Write out each line below precisely, passing over the pictures.

=-=-=

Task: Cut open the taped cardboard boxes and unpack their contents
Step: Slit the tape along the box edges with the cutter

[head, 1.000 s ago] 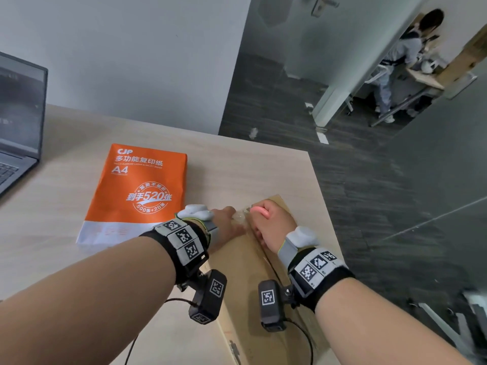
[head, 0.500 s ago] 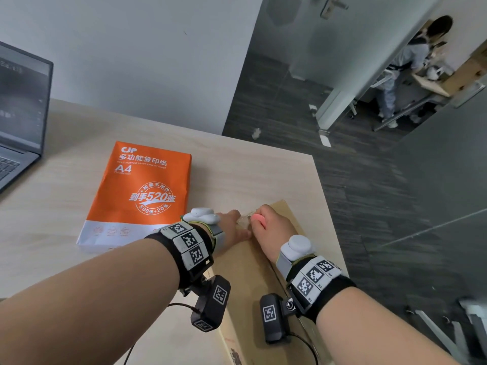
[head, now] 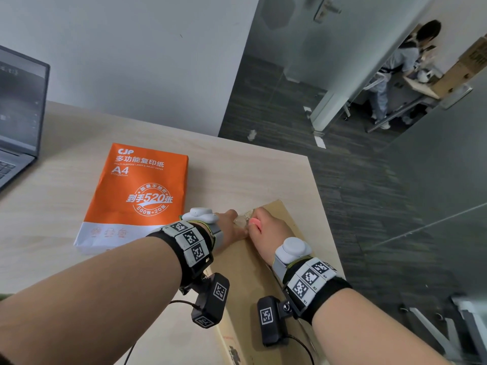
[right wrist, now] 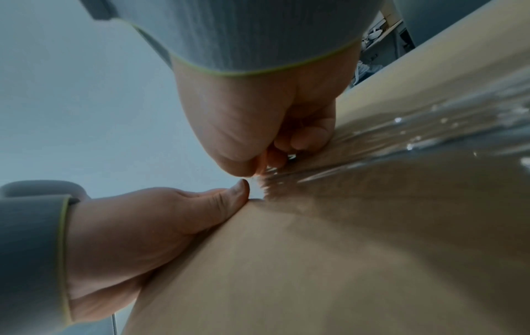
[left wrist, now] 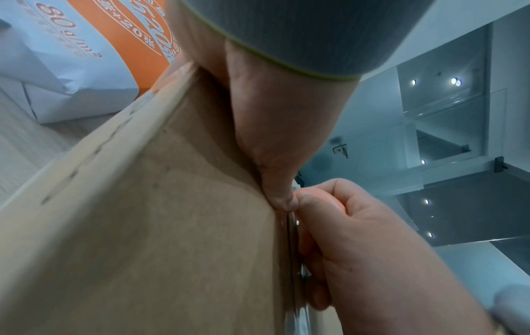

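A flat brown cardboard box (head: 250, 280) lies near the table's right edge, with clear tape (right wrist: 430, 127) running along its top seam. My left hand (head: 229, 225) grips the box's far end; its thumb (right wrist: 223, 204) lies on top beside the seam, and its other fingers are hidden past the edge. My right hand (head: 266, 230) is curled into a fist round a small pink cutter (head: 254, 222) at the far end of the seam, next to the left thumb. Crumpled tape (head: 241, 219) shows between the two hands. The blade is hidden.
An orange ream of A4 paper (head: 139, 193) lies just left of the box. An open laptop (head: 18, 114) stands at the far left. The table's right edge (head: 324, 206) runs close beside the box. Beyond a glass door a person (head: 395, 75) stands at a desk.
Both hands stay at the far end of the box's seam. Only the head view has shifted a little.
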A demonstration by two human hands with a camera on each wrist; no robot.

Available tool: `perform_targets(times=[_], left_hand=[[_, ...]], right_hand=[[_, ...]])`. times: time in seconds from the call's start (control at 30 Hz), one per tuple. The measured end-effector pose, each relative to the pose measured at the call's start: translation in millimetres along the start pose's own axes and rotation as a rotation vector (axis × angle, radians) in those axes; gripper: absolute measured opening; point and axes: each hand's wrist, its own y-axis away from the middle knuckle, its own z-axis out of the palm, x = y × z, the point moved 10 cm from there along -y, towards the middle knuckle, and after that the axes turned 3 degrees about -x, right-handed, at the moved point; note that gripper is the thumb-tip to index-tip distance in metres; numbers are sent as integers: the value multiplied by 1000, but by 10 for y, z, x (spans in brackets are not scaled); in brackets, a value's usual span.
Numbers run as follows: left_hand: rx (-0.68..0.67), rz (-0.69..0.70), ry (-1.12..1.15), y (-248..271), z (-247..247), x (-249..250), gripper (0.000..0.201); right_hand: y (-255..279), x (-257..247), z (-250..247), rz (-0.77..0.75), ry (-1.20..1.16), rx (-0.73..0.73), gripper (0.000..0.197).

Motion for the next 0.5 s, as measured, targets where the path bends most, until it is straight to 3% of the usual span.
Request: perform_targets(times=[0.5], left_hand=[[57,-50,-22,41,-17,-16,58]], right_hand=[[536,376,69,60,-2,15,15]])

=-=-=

* [Your response]:
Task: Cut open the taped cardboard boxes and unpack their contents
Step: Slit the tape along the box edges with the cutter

[head, 1.000 s ago] 
[head, 0.500 s ago] 
[head, now] 
[right wrist, now] 
[left wrist, now] 

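A flat brown cardboard box (head: 250, 280) lies near the table's right edge, with clear tape (right wrist: 430, 127) running along its top seam. My left hand (head: 229, 225) grips the box's far end; its thumb (right wrist: 223, 204) lies on top beside the seam, and its other fingers are hidden past the edge. My right hand (head: 266, 230) is curled into a fist round a small pink cutter (head: 254, 222) at the far end of the seam, next to the left thumb. Crumpled tape (head: 241, 219) shows between the two hands. The blade is hidden.
An orange ream of A4 paper (head: 139, 193) lies just left of the box. An open laptop (head: 18, 114) stands at the far left. The table's right edge (head: 324, 206) runs close beside the box. Beyond a glass door a person (head: 395, 75) stands at a desk.
Both hands stay at the far end of the box's seam. Only the head view has shifted a little.
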A demonstration by two human hands with a camera on each wrist; no robot.

Available tool: `perform_targets(times=[_], left_hand=[[_, ...]], right_hand=[[_, ...]])`. times: time in seconds from the call's start (control at 30 Hz), one per tuple. The measured end-effector pose, each relative to the pose measured at the call's start: translation in millimetres along the start pose's own axes and rotation as a rotation vector (axis × angle, radians) in those axes; gripper: absolute measured opening; point and axes: each hand's wrist, its own y-axis away from the middle knuckle, its own z-axis out of the palm, x = y × z, the point moved 10 cm from there along -y, towards the middle knuckle, and after that the axes turned 3 degrees about -x, right-handed, at the moved point; note that gripper is the thumb-tip to index-tip distance in metres; numbers are sent as integers: the value multiplied by 1000, but by 10 for y, z, x (spans in brackets are not scaled); in brackets, a value's usual span.
Numbers run as follows: left_hand: rx (-0.68..0.67), rz (-0.69..0.70), ry (-1.12..1.15), y (-248..271), z (-247..247), x (-249..250), gripper (0.000..0.201); right_hand: y (-255..279), x (-257..247), z (-250..247), rz (-0.77..0.75), ry (-1.20..1.16), rx (-0.73..0.73), gripper (0.000..0.197).

Motion for the next 0.5 s, as measured, targets where the path bends most, until it is straight to 3% of the usual span.
Request: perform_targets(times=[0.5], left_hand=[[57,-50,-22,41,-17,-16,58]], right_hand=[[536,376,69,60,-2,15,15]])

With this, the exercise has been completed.